Au total, incohérence logique, car occultation de sa propre responsabilité dans l'isolement actuel de son Clan au sommet de l'Etat. Défaillance de la mémoire car confirmation de l'ingratitude ontologique d'Alassane Ouattara envers ceux qui se sont sacrifiés pour sa cause.  Manque de pertinence car flots de propos complètement déconnectés de toute réalité, tel le mensonge flagrant sur le Procureur Luis Ocampo de la CPI que le despote Ouattara prétend n'avoir jamais rencontré et ne surtout pas connaître, alors que tout est disponible dans les médias pour prouver le contraire,  malgré l'ignorance feinte sur ce point encore par Christophe Boisbouvier. 

l'Interview du Président ivoirien actuel, délivrée ce 11 février 2019 sur RFI, révèle donc un homme très mal à l'aise avec le pluralisme démocratique.
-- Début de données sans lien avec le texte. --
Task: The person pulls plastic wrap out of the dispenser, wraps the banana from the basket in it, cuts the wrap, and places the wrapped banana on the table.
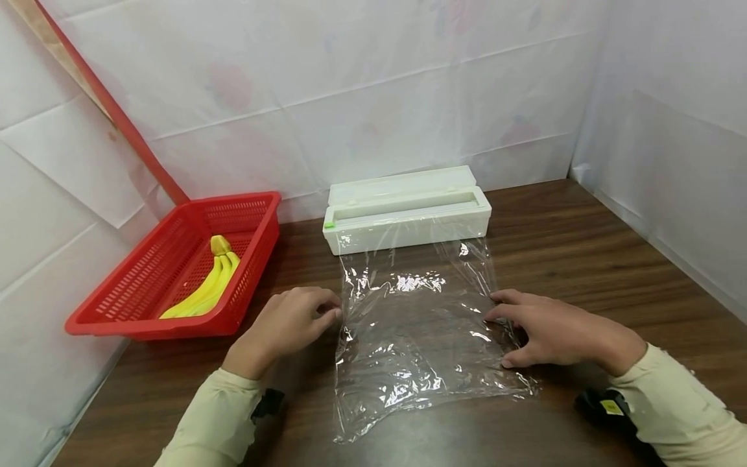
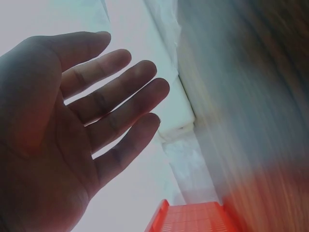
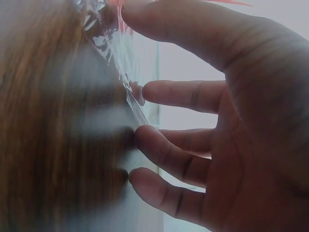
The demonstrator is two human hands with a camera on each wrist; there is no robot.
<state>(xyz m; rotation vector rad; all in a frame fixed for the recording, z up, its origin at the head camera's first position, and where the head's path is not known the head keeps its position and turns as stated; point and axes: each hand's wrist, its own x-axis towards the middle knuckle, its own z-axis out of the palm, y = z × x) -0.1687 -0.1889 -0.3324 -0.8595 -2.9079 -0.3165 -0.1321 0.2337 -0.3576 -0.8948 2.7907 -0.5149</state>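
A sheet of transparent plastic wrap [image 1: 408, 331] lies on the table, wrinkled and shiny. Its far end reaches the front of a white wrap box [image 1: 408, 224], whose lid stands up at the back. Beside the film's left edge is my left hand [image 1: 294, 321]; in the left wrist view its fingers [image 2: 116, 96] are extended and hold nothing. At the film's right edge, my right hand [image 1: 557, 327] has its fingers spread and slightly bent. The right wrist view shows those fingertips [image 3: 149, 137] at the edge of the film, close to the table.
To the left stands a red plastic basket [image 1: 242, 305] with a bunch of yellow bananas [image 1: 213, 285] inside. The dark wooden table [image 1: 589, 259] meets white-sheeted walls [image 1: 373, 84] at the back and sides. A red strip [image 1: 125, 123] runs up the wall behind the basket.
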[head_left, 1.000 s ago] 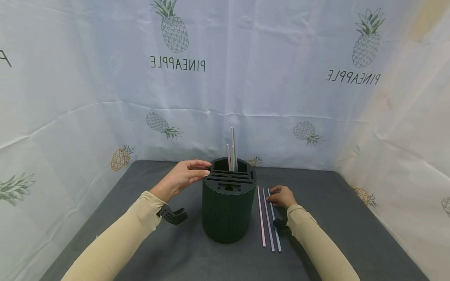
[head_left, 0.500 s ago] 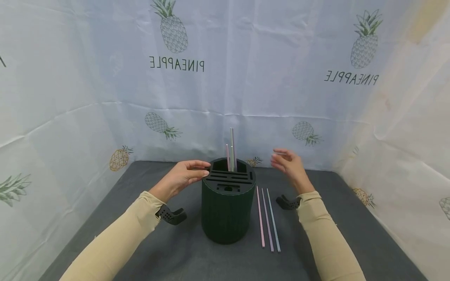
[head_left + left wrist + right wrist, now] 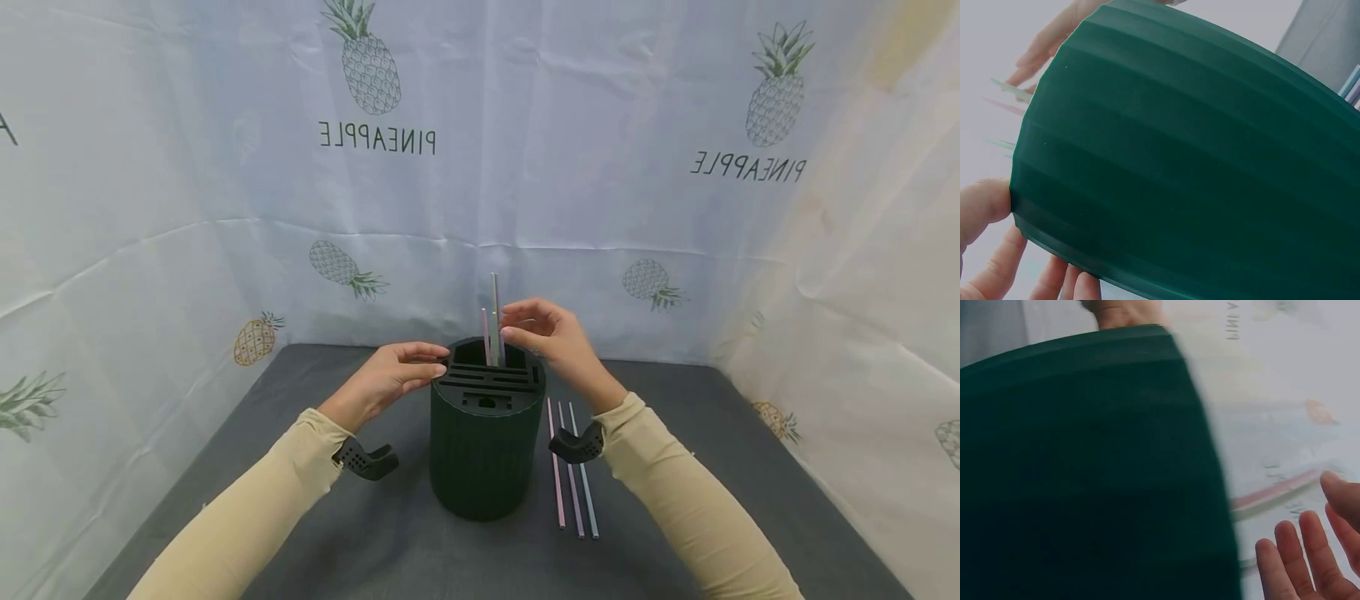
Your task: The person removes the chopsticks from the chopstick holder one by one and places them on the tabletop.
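I keep my left hand [image 3: 390,379] flat-fingered against the green holder [image 3: 486,450] mid-worktop; my right hand [image 3: 551,337] hovers, fingers loose and empty, by the upright straws [image 3: 494,321]; approach gently, without tipping them.

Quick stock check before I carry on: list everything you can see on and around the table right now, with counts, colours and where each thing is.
Holder: one, dark green, ribbed, slotted top, upright mid-table.
Straws in holder: about three, white, pink and pale green, upright in the rear compartment.
Straws on table: three, pink, purple and blue, lying side by side, right of the holder.
Table: one, dark grey top.
Backdrop: white cloth with pineapple prints, behind and at both sides.
Wrist cameras: two, black, one under each wrist.
Left hand: fingers on the holder's left rim.
Right hand: fingers loosely curled at the upright straws; whether they pinch one is unclear.
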The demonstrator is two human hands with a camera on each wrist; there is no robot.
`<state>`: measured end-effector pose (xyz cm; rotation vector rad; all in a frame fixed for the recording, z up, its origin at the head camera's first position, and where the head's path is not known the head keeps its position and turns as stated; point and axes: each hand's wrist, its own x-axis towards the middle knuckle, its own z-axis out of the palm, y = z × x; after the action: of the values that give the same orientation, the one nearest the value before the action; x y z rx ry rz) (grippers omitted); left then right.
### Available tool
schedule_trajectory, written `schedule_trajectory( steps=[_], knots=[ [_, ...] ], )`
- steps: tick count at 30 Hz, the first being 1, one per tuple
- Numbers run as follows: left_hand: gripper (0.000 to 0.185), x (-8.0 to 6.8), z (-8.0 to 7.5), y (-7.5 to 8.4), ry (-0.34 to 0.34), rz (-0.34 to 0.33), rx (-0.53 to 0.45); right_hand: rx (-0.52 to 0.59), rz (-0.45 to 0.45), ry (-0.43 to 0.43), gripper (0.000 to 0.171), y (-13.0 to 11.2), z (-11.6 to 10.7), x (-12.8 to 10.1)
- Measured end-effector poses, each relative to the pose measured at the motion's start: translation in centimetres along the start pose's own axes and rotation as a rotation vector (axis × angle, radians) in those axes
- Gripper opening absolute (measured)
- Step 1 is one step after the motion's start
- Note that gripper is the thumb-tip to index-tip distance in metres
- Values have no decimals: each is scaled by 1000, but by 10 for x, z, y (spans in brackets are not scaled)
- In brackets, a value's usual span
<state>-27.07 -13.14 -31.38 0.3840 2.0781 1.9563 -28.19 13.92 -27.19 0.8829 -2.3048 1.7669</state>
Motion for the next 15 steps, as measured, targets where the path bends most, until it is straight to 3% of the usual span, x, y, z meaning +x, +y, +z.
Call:
schedule_trajectory(
  steps=[4, 10, 15],
  knots=[
    [47, 1, 0, 0, -2, 2, 7, -76, 54, -38, 34, 4, 7, 1],
    [47, 2, 0, -1, 0, 2, -3, -155, 69, -94, 20, 9, 12, 4],
    [48, 2, 0, -2, 3, 1, -7, -121, 50, -64, 18, 1, 10, 5]
  ],
)
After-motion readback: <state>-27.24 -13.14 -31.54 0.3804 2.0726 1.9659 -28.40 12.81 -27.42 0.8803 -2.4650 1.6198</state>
Narcissique à souhait, engoncé dans son ton grand seigneur et sa faconde de bourgeois flegmatique. Enclin à parler des autres figures politiques qui lui résistent avec mépris, condescendance, arrogance et qui pis est, une affligeante ingratitude. Le mépris et la condescendance de Ouattara envers Soro s'exhalent de loin dans sa manie à en faire un "jeune homme banal", " un young boy", un vaguemestre à l'américaine. Quand il fallait pourtant faire preuve de considération et même d'obséquiosité pour le Chef de la résistance ivoirienne, le ministre d'Etat et Premier Ministre Guillaume Soro, toute la Côte d'Ivoire se souvient que l'opposant d'alors, Alassane Ouattara savait se mettre aux petits soins. Quand il fallait compter sur les Forces Nouvelles pour devenir éligible à la présidentielle dès 2005, pour prendre effectivement le pouvoir d'Etat en 2010-2011, Alassane Ouattara ne se permit jamais de traiter l'homme d'Etat Guillaume Soro publiquement de jeune homme, tout comme il n'oserait pas traiter de jeune homme le Président Français actuel, Emmanuel Macron, qui a bien 6 ans de moins que Guillaume Soro!  On n'oubliera jamais, pour finir, que Guillaume Soro, pour qui la peur n'a jamais été une boussole,  ne s'est pas résolu à démissionner par peur des menaces, pressions et imprécations diverses du camp Ouattara, mais pour épargner à la Côte d'Ivoire une crise politique de trop à cause d'un simple tabouret parlementaire, alors même que le Peuple de Côte d'Ivoire s'apprête en 2020, à renouveler sa direction suprême sans la participation d'un Alassane Ouattara définitivement forclos par la clause constitutionnelle de limitation des mandats présidentiels mentionnée à l'article 55 de la loi fondamentale!